The word “path” can mean “way of thinking” or “system of living” in English as well. As well as a footpath. Are there languages where the English word “untranslatable” is untranslatable?
While I think the whole “untranslatable” concept is rather vacuous, there are certainly words in any culture which are heavily colored in meaning either by multiple definitions or by specific cultural touch points.
And there is a class of words that seem to used ironically or sarcastically almost as often as they are used sincerely - only one that comes to mind is “pious”. Likewise there are words that evolve from positive connotations to negative ones based on changing social mores…
I too think it’s a lovely word, but it does literally mean “moon-road” or “moon-street” - it isn’t a single morpheme created de novo to describe something that couldn’t be said before. As I said, its a kenning, and you can do them in English too.
Not writing it with a hyphen doesn’t grant it mystical singlewordness to elevate it above an equivalent phrase, or make it somehow stand for a concept that can’t be expressed in other languages.
Actually, since the English phrase has one less syllable, you could argue that English can refer to the phenomenon more concisely.
Maybe isolated words don’t really have meanings in the way we naively think of them. Utterances have meanings.
We just happen to make most utterances out of words, and a given word’s contribution to an utterance is predictable oftenenough that we don’t notice that “word=meaning” is NOT HOW LANGUAGE WORKS AT ALL.
“doch” would indeed be a counter-example to the whole word=meaning hypothesis.
Not really. Natsukashii is used way, way more than you would use any English-language equivalent, and it doesn’t have the weightiness that English seems to. I don’t really speak Japanese, but there are lots of times where I would say something feels natsukashii, but at the same time think it would be pretentious, ponderous, or silly to express that same feeling in English
I think bwv812 nails it. The meaning can be translated but the “feel”, the way it’s used can’t. Go to any place in Japan that would make people feel nostalgic and you’ll hear tons of Japanese people say as an exclamation (ie, louder than normal speech), “NATSUKASHIIIIIIII!!” No one would do that in English. There’s no saying that fits the same place. You can say something that has the same logical meaning but there is no phrase that fits the situation in the same way.

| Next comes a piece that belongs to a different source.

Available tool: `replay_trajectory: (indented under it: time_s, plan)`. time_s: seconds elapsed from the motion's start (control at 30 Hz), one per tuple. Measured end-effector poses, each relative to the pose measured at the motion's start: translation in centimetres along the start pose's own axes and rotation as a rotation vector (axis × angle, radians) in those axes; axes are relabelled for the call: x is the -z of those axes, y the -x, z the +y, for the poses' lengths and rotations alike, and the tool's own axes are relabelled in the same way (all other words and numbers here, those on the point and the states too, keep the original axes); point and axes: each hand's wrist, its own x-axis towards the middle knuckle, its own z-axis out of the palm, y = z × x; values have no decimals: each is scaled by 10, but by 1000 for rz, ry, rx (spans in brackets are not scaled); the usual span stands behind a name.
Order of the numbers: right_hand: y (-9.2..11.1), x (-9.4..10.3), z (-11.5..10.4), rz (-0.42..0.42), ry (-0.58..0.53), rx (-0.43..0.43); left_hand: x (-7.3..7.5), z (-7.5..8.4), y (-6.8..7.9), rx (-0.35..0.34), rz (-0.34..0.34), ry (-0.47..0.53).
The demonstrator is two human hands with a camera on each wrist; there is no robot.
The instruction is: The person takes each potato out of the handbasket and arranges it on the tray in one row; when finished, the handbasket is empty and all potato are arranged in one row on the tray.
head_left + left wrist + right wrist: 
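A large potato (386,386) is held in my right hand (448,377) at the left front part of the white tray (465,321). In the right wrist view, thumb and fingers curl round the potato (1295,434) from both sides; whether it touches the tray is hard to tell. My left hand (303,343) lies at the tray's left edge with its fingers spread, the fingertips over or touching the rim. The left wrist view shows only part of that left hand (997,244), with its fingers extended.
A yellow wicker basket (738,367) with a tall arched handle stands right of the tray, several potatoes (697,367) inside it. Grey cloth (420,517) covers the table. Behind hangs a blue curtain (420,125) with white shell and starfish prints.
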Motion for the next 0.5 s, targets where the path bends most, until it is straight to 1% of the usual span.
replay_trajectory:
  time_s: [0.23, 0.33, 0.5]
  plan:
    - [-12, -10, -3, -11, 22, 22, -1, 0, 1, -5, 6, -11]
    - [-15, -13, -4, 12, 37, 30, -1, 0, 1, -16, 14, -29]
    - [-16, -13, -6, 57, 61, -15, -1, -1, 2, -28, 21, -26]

Compare that to say “Good morning, how are you?” There’s pretty much an equivalent phrase in every language that’s used in the same moment in the same situations.
Maybe it’s a semantic issue but I think there’s a distinction between those 2 types of phrases. “Good Morning, How are you” is 100% translatable. Nothing is lost. The other “Natsukashii” (as just one of many examples) you can translate the meaning but some nuance is lost in the translation.
One word I find missing in English is “stuð”. Stuð refers to a group of people in high spirits. A party that has “stuð” is not only good, but most everyone is having a good time and its lively.
Very interesting read, thank you! Never heard about it.
In fact the only one I know who does speak Yiddish is from New Orleans! (I think Yiddish is not a German dialect, it’s a language of its own)
I’d agree that yiddish is a distinct language, but that doesn’t mean that there isn’t room for linguistic interplay. Unfortunately, in German, luftmensch acquired some additional connotations, and was removed from dictionaries as part of denazification.
The forward adds some english speakers have taken up the word as their own
In contemporary American English, by contrast, the word has been upgraded in recent years, its positive qualities stressed. A blogger for a possibly one-member organization called The Luftmensch Liberation Front, for example, recently posted this manifesto:
“Do you find yourself incapable of solving the ‘normal’ life problems…? Do you seem to march to your own drummer but find that very few people can follow you or understand what you are really saying unless you play their roles, compromise and conform? No worries here: these are probably the signs of Luftmenschness and not social or psychological pathology…. So be a Luftmensch, friend, be yourself and be proud of it. We are free, we are many.”
No. Nope. Nonononono. Dude. Commuovere is comover in Portuguese (and Spanish). And has the same meaning of feeling very moved by something, moved almost to tears. Get it? Something that makes you comovido is something that moves you. Moving.
It comes, as from most latin-based languages, from a LATIN word: commovere that means “moving with”. Someone that is feeling moved by the actions of others.
When you see the translation in french, déplacé, it keeps this meaning of “moved out of place by a feeling”
A little baby that has a really hard sickness and will need thousands of dollars to have a risky operation makes people feel touched by its situation. It’s… moving. And definitely cerebral commotion (you commozione cerebrale) is a really poor translation work…
Maybe if you feel really touched by something you’ll end up falling and having a concussion?
but, to be fair–I don’t speak American Sign Language, so I don’t know how it is signed–if the ASL for “pizazz” ain’t jazz hands, it damn well oughta be.